Good Morning Mr Snake! -
My final teaching practice (Autumn 1976) was at King Edward the VI School, Totnes. On my first day I was sitting in the staff common room waiting to be summoned in to the Head's office for his welcoming chat. I was a naive twenty year old and was a little over whelmed by the surroundings but was grateful when a couple of seasoned teachers came over to me for an ice breaking conversation. During the chat they told me that the Head liked his staff to be confident and sociable and that I should go into the study and offer my hand to shake and wish the Head, Mr Snake, a good morning. I thanked them for this advice and after a while they disappeared to their classrooms to register the children.
When the time came for me to knock on the Head's door I duly entered when commanded and walked up to the Head's desk, stuck out my right hand and said, "Good morning Mr Snake, my name is Charles Todd and I am pleased to be at your school!" I was a bit disappointed when my hand was ignored and I was told to "sit over there" on a settee. I was lectured to about the need to be punctual to lessons and to be always neatly dressed etc. After a few minutes my audience was over and I was shown the door. As I was about to depart the Head looked me in the eye and said, in an undisguised menacing voice, "By the way, Todd, If I was you, the first thing I would do when I join a new school is to find out the name of the Head. My name is SNAPE; don't forget it!"
I didn't forget it, and I didn't breathe a word of what happened to the old lags who set me up on that first day, I was too ashamed of my own gullibility.

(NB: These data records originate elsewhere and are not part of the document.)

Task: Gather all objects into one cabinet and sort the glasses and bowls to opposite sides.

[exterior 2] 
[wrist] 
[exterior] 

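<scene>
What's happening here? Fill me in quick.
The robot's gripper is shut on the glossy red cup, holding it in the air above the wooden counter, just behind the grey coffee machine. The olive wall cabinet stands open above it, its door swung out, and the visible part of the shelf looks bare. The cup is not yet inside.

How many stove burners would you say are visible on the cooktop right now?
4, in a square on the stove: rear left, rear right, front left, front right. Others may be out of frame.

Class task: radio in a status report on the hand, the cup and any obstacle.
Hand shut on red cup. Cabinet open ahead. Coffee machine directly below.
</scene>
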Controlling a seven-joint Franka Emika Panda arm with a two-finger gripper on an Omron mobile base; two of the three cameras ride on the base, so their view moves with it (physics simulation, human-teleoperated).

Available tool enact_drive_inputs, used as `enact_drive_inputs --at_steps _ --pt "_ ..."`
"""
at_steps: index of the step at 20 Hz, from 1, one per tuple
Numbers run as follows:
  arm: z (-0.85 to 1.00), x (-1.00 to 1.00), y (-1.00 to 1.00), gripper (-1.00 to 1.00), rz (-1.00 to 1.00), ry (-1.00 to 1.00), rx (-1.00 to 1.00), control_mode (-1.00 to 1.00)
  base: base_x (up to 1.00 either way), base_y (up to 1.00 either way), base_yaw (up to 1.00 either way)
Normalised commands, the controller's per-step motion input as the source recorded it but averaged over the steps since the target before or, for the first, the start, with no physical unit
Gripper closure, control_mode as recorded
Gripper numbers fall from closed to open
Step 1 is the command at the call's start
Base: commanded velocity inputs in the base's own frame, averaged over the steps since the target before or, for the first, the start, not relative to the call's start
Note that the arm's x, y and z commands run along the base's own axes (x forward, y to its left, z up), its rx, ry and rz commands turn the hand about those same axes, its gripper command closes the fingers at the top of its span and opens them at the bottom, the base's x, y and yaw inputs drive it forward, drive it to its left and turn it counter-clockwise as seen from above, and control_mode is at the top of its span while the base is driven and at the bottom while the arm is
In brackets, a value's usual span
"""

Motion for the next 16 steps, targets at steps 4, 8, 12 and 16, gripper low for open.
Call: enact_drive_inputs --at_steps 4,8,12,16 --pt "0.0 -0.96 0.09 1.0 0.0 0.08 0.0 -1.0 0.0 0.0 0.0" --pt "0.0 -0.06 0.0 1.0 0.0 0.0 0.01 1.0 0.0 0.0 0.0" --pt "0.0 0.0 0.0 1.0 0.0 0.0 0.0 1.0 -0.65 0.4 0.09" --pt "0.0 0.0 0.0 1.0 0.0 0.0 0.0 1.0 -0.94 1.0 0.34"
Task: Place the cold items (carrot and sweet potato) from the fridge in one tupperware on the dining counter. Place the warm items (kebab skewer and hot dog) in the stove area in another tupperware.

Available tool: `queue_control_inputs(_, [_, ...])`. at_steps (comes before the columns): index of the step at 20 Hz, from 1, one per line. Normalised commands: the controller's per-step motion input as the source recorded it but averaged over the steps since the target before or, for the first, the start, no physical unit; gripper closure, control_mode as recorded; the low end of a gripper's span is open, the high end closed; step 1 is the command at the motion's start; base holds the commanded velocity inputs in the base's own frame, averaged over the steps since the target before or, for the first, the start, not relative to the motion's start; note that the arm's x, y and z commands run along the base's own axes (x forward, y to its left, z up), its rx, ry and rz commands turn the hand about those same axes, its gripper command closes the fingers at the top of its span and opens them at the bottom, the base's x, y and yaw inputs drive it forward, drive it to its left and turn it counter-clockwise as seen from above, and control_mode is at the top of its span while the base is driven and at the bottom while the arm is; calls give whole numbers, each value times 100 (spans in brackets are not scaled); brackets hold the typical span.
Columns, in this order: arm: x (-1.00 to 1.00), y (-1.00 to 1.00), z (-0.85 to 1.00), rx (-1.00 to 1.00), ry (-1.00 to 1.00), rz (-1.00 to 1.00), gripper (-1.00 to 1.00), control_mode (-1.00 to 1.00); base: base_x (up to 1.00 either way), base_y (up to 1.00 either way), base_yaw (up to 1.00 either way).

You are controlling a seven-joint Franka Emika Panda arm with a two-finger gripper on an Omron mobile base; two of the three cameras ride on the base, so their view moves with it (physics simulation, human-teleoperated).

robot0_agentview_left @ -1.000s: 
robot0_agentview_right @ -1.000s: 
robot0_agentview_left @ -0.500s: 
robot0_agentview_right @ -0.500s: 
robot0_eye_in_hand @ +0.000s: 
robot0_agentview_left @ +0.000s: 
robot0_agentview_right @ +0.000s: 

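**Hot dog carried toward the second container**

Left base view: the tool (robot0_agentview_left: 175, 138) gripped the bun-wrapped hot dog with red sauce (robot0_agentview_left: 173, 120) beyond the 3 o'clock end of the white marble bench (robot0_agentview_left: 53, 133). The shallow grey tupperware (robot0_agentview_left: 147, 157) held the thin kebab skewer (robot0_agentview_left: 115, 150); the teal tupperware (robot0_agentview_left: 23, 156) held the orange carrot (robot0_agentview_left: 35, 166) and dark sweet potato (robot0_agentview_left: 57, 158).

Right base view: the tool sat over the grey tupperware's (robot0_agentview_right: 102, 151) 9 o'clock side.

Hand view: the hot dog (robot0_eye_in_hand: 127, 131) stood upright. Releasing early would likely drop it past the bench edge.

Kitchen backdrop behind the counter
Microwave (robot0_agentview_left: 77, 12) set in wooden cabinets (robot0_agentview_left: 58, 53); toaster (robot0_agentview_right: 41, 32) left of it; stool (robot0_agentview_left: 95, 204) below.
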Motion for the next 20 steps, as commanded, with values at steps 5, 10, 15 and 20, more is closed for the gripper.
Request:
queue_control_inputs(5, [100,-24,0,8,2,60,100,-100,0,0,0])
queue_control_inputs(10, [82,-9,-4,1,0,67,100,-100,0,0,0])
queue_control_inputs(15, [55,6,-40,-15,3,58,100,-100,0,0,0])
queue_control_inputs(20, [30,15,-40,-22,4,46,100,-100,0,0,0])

Things didn't get any better for me on day two. I was travelling in my own car down to Totnes from Exeter on a daily basis for the first two weeks, before taking up lodgings in the town. Trying hard to do what my new Head had told me, to get to school on time, I nevertheless, some how found myself behind schedule and racing against the clock. I managed to arrive at the school car park with a couple of minutes to spare but I mis-judged my car's turning circle as I screamed into the nearest parking space and clipped the wing of a stationary car. I rather sheepishly made my way to the school office clutching the registration number of the car hastily written on to a scrap of paper torn from my planner. I told my story to the receptionist who gtave a sigh and said, "Oh dear, That's the Head's secretary's car."
My head dropped, my teaching career over, so I perceived, before it had even begun. Fortunately for me, the lady owner was a delightful woman and didn't make a fuss about her dented car wing. I paid up and the repair was completed in a matter of weeks. I became the butt of a lot of jokes in the staffroom and I tried from then on to lead an inconspicuous life in the school.
Some how I managed to pass the TP with flying colours and so a career in teaching was made possible after all.
One final event from that spell in Totnes in the winter of 1976 was the "celebration" of my twenty-first birthday, which was a dull affair, it being spent on a mid-week evening in a lousy pub on Totnes high street with only one other Lukey present and three grey old locals propping up the bar. We made up for it when we returned to Luke's the following weekend!